My favorite chapter was that of Edward S. Buckler IV and Natalie Stevens on the origins, domestication, and selection of maize. Maize is not only one of the world's most important crops but one whose evolution has long been among the most complicated and controversial—and arguably the most remarkable crop-breeding accomplishment of all time. Buckler and Stevens piece together not only the fascinating story of how corn was selected from teosinte by Native Americans over several thousand years but also the history of scientific research that revealed this pathway. The difference between teosinte, with only 6 to 12 kernels in two interleaved rows, and domesticated corn, with cobs bearing more than 20 rows of kernels, is apparently due mainly to just five regions of the maize genome, most probably started from a single domestication event in the Balsas River Valley of southern Mexico. This story is also a vindication for George Beadle and his persistence in supporting his teosinte hypothesis from 1939 to his death in 1989, only mildly distracted by a Nobel Prize in biochemical genetics and the presidency of the University of Chicago.
I was also fascinated by chapters on the evolution of the common bean and the uses of landraces of wheat to investigate the origins of European agriculture. Further, the book highlights a number of interesting conundrums in the evolution of crops, such as the origins of sweet potatoes in the Pacific and the development of sugarcane.

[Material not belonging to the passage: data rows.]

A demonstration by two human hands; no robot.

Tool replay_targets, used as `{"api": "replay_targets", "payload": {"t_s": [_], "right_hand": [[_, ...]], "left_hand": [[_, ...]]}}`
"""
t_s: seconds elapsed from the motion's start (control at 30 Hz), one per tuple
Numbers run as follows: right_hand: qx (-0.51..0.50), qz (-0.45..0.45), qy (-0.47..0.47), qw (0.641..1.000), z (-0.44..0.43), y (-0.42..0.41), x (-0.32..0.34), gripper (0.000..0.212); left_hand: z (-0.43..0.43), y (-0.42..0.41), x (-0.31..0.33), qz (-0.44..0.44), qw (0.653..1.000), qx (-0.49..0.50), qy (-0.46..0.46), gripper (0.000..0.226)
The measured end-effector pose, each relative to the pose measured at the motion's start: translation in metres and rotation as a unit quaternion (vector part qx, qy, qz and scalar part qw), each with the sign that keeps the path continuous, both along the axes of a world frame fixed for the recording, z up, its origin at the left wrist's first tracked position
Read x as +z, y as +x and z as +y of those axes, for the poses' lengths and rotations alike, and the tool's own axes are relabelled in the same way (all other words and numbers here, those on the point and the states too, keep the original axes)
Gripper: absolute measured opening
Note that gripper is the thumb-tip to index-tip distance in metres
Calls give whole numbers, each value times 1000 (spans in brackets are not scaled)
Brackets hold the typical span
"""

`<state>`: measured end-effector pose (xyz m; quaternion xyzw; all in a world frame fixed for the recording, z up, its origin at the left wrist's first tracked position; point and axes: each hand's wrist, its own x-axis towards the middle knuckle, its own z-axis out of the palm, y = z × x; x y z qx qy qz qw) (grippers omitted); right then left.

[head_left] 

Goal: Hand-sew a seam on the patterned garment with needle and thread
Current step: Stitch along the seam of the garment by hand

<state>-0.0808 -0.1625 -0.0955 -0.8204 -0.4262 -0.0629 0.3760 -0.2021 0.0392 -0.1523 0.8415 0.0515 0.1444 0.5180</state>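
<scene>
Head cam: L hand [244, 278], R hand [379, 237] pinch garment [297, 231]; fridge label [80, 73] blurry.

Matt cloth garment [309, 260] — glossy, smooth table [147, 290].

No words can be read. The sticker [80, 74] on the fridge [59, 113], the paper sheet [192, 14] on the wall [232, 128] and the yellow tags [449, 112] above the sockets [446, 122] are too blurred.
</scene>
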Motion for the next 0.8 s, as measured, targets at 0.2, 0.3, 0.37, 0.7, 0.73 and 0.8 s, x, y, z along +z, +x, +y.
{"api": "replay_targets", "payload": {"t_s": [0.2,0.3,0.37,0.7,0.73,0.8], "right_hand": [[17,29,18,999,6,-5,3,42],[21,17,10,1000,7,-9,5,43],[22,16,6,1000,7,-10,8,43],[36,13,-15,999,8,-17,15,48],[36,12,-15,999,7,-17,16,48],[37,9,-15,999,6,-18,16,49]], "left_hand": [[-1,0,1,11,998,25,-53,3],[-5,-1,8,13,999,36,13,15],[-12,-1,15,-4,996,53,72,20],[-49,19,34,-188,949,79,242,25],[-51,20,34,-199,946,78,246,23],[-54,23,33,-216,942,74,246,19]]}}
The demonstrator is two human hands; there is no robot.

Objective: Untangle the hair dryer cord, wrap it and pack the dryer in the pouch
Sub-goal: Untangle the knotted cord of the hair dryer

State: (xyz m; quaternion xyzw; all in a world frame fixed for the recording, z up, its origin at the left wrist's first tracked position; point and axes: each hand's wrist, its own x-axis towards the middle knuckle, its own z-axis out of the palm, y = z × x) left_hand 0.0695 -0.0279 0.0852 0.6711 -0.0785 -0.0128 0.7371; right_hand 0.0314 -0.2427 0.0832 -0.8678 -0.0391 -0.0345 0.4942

As broad as this book is, it could best serve as a prelude to a deeper discussion of how we can link fundamental studies of crop evolution, systematics, phylogenies, and biogeography more vigorously to crop improvement. Borrowing from the book's title, what are the detailed implications of the origins and evolution of crops to their harvest? A few of these chapters showed a path forward: Buckler and Stevens in discussing starch pathways in corn, Roberto Papa and colleagues in reviewing work (largely by Paul Gepts) that shows two independent domestications of beans and the implications for disease resistance, and Barbara Schaal and her colleagues in describing carbohydrate and beta-carotene variants in cassava (a critical crop in Africa, where average yields are only 8 metric tons per hectare, compared with a potential of 80!). A thoroughly modern synthesis of evolution into crop breeding would be a book that both Darwin and Vavilov could enjoy.